僕は、過去に何か大切なものを置き忘れてきたのか。何を忘れてきたんだろうか。あの女性のことは思い出した。風の女は、その女性を模して現れたのか。彼女はあのとき、たった一回きりの女性だ。それからは二度と会えなかったのは確かだ。でも、BARを閉じる日、彼女が来たと、かつて、友人はこのBARで教えてくれた。なのに、僕は「そう」としか言わなかった。今さら、捜し出すことなどできないからだ。会いたくても会えないとわかっていたからだ。
友人は、僕に彼女を捜せとは言わなかった。彼女のことを知っているとも言わなかった。彼女は、住所も、電話番号も何も教えずに、”YOKOHAMA”を飲むと出ていったと言っただけだった。ああ、また、過去のことだけを僕は考えている。

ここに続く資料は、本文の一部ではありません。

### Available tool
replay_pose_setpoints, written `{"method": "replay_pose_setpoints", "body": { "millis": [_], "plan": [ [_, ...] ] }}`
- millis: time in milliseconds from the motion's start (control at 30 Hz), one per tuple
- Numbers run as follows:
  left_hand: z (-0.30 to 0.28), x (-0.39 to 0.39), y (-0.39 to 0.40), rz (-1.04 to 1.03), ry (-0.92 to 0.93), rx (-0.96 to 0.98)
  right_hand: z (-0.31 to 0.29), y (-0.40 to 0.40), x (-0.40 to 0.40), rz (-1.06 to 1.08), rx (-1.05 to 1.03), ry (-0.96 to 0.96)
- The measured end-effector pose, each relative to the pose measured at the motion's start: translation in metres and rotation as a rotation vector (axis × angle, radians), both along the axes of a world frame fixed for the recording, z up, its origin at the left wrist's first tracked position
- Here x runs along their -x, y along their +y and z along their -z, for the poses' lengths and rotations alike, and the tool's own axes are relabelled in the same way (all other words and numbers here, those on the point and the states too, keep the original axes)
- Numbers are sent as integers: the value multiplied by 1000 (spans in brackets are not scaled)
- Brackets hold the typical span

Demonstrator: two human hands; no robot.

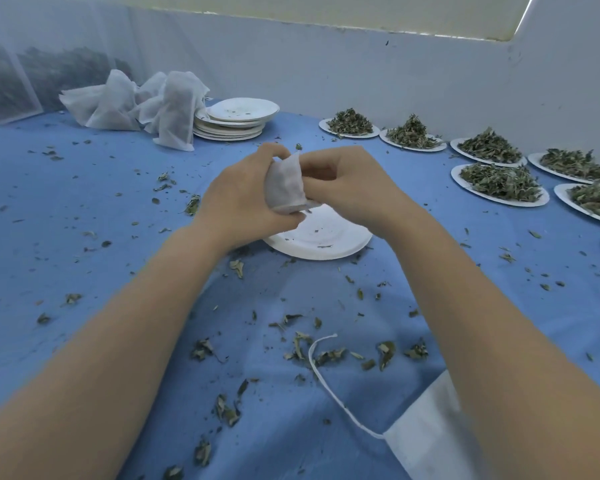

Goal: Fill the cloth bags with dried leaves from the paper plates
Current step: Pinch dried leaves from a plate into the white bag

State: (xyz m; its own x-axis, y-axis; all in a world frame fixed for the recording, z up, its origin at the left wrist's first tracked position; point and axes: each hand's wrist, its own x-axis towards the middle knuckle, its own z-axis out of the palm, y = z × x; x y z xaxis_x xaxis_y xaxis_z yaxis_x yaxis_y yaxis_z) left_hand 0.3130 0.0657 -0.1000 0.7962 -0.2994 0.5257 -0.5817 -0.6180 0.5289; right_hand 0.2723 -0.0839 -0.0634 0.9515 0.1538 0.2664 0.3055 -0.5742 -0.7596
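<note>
Head view: the left hand (238, 199) is curled around a small cloth bag (286, 187), gripping its body and bottom. The right hand (347, 188) pinches the bag's top edge. The bag is between both hands, above an almost empty paper plate (326, 240).

A small white cloth bag (284, 187) sits bunched above a nearly bare paper plate (321, 237); leaf-heaped plates (499, 183) line the right; filled bags (174, 109) stand far left.
</note>
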Motion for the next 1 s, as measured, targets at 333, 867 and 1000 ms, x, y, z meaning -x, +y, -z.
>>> {"method": "replay_pose_setpoints", "body": {
  "millis": [333,867,1000],
  "plan": [
    [13,-11,27,-63,132,-16,14,-24,-7,299,557,453],
    [7,4,16,-208,170,-39,51,-17,10,365,455,358],
    [-1,10,18,-233,212,53,46,-9,11,430,365,413]
  ]
}}
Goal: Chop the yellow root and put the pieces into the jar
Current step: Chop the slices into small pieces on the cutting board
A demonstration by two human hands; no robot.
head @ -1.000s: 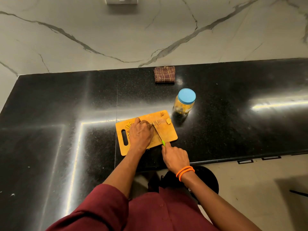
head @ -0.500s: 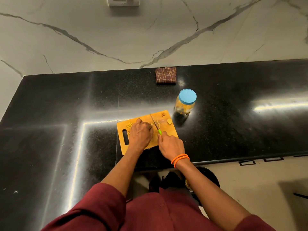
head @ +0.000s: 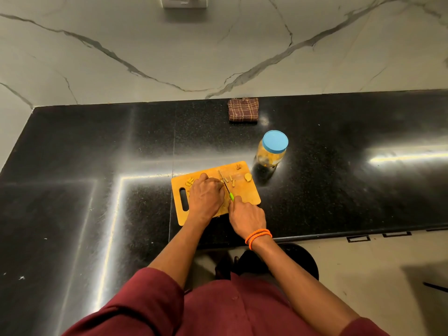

これまで、ギリギリのところで耐え続け、何かを信じ、夢が叶うと念じながら、僕は生きてきた。バブルに翻弄される人を尻目に僕は、仕事に取り組んできた。臨時ボーナスが出たとき、僕は複雑な気持ちだった。本業はうまくいっていなかった。会社に何度も、意見を具申し、新たな戦略の必要性を説いて回った。経営者は、
──改革? 革新? 今はね、投資だよ、君。不動産投資。昨日買ったあの土地な、今日は数倍で売れたよ。毎年あくせくと働き、こつこつと稼いでも手が届かないほどの利益を、土地を買って、売るだけで手にできたんだよ。そのおかげで、臨時ボーナスが出せたんだよ。
と言って、僕を小ばかにしたように見つめていた。だけど、僕は、運命というか、人生の岐路、分かれ道が、表裏一体で、ある日、どちらにでも転ぶことを知った。